| name | thinkies-audit-chain-of-thought |
| description | Tag reasoning steps by inference type |
Follow these steps:
1. Extract the reasoning chain
Identify each distinct inferential step from premises to conclusion. Make implicit steps explicit — "A therefore C" often hides "A therefore B, B therefore C."
2. Tag each step by type
- Deductive: conclusion necessarily follows (if premises true, conclusion must be true). E.g. "All users need authentication. This is a user. Therefore this needs authentication."
- Inductive: conclusion generalizes from instances (if premises true, conclusion probably true). E.g. "The last 40 deploys succeeded. Therefore this deploy will probably succeed."
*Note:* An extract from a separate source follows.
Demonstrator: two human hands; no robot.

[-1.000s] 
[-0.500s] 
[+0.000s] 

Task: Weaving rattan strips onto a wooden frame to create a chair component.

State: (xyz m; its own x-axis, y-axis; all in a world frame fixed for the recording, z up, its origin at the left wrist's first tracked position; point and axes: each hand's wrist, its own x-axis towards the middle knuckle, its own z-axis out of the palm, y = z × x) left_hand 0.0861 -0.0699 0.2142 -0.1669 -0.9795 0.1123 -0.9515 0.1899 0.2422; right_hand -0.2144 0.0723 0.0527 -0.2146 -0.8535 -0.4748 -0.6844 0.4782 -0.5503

- Abductive: conclusion is the best explanation for observations. E.g. "Performance degraded after the cache change. Therefore the cache change probably caused it."
3. Assess soundness at each step
- Deductive: are the premises true? Is the form valid?
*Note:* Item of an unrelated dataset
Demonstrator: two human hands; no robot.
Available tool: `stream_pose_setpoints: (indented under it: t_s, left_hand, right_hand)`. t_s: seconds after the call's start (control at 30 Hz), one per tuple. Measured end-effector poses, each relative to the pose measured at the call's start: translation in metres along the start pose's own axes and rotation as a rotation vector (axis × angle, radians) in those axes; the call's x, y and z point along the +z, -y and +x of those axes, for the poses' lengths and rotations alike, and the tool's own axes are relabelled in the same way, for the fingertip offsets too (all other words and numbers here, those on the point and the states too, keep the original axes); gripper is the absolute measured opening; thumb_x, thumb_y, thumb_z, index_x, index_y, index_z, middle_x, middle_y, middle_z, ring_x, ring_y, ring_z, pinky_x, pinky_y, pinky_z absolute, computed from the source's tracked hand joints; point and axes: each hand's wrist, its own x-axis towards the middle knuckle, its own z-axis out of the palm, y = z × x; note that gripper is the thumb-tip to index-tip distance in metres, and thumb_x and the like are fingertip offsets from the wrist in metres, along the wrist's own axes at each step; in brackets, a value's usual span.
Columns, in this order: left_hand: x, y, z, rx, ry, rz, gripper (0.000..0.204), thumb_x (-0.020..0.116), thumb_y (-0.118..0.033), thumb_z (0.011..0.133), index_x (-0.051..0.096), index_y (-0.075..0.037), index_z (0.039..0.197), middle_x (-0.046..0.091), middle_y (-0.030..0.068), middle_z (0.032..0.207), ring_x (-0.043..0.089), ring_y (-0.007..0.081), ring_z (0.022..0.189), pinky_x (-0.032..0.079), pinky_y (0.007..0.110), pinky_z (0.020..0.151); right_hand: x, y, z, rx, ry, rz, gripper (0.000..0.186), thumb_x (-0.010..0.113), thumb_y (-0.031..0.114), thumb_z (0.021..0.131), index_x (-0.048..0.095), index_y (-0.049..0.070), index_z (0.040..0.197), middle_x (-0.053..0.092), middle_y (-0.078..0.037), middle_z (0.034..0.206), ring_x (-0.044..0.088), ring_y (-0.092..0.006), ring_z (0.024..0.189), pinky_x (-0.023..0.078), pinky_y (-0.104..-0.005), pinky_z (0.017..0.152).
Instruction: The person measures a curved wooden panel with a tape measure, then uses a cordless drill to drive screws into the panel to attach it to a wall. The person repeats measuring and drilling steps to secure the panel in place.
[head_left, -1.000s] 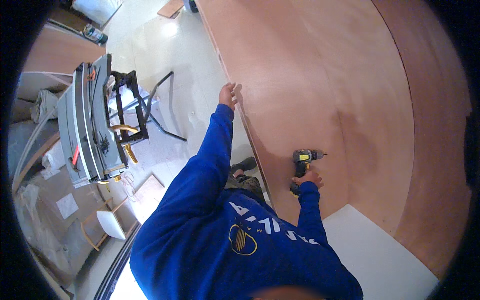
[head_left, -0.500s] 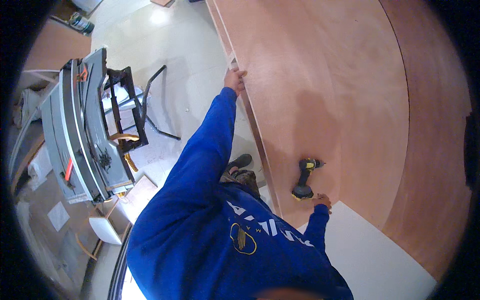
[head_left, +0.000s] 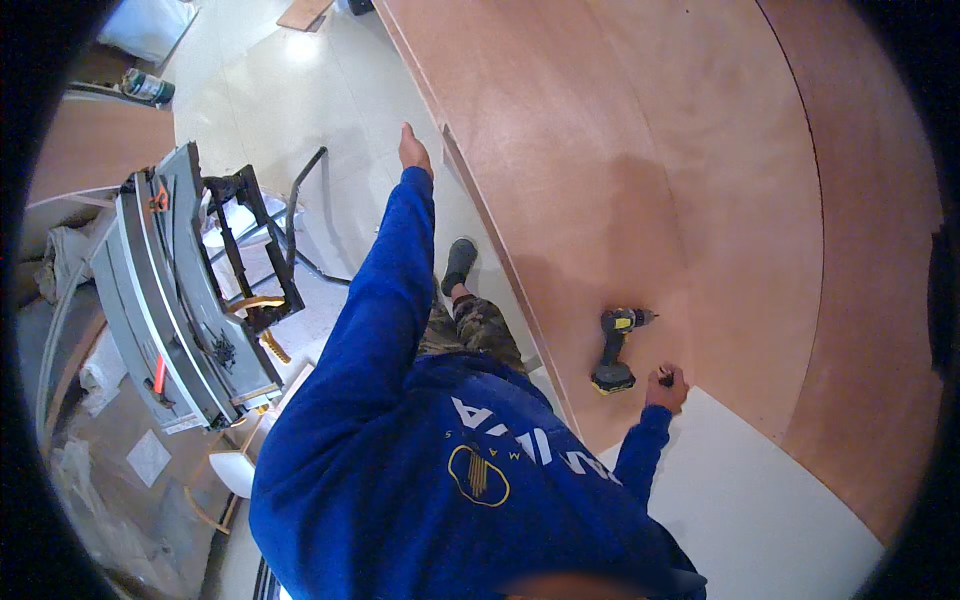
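Note:
My left hand (head_left: 415,153) hangs in the air just left of the wooden panel's edge, touching nothing, its fingers stretched out. My right hand (head_left: 668,388) is closed at the lower right, over the corner where the reddish-brown wooden panel (head_left: 560,150) meets a white surface (head_left: 740,500). Something small and dark shows between its fingers, too small to name. A black and yellow cordless drill (head_left: 613,350) lies on the panel just left of this hand, its bit pointing right.
A grey table saw (head_left: 160,290) on black folding legs stands at the left, with an orange-red strip (head_left: 159,373) on it. A green canister (head_left: 147,87) lies at the upper left. The pale tiled floor (head_left: 270,100) runs between saw and panel.
My left hand has let go of the panel's edge and moved left, off it. My right hand has shifted slightly up and right, its fingers curled.

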Motion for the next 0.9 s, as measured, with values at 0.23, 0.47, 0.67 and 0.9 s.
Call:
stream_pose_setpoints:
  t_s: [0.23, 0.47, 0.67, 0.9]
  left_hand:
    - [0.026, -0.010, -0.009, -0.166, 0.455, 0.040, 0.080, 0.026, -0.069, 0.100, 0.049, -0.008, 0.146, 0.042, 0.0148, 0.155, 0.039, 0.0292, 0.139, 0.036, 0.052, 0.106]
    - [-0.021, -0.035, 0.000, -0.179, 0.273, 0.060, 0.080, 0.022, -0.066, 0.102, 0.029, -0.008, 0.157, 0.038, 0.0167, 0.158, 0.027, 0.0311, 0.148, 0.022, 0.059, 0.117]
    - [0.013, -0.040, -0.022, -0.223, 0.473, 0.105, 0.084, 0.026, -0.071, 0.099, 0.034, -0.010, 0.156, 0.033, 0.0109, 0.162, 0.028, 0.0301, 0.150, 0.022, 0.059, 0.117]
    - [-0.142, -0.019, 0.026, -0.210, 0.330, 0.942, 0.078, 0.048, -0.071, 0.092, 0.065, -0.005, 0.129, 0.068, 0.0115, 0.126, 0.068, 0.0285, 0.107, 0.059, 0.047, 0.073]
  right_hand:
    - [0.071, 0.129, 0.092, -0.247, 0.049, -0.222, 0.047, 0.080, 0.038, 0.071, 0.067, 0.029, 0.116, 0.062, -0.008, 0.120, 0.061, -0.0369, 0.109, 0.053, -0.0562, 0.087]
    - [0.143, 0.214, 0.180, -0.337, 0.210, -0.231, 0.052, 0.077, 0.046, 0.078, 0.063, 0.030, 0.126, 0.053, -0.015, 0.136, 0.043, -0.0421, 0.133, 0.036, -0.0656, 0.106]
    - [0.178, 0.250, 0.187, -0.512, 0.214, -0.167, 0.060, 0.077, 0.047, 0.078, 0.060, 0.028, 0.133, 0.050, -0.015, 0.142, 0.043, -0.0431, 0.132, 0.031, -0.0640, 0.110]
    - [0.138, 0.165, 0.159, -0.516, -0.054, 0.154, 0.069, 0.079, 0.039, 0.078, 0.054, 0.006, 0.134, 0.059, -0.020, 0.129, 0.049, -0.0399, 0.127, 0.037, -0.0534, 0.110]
- Inductive: how many instances? How representative? What counterexamples?
- Abductive: what alternative explanations exist? Which is actually best?
4. Identify the weakest links
Where does the chain depend on probabilistic leaps, unverified assumptions, or competing explanations? These are where the conclusion could fail even if earlier steps hold.
5. Surface the overall structure
How much of the chain is deductive vs inductive vs abductive? A mostly-deductive chain is stronger than one resting on multiple abductive leaps.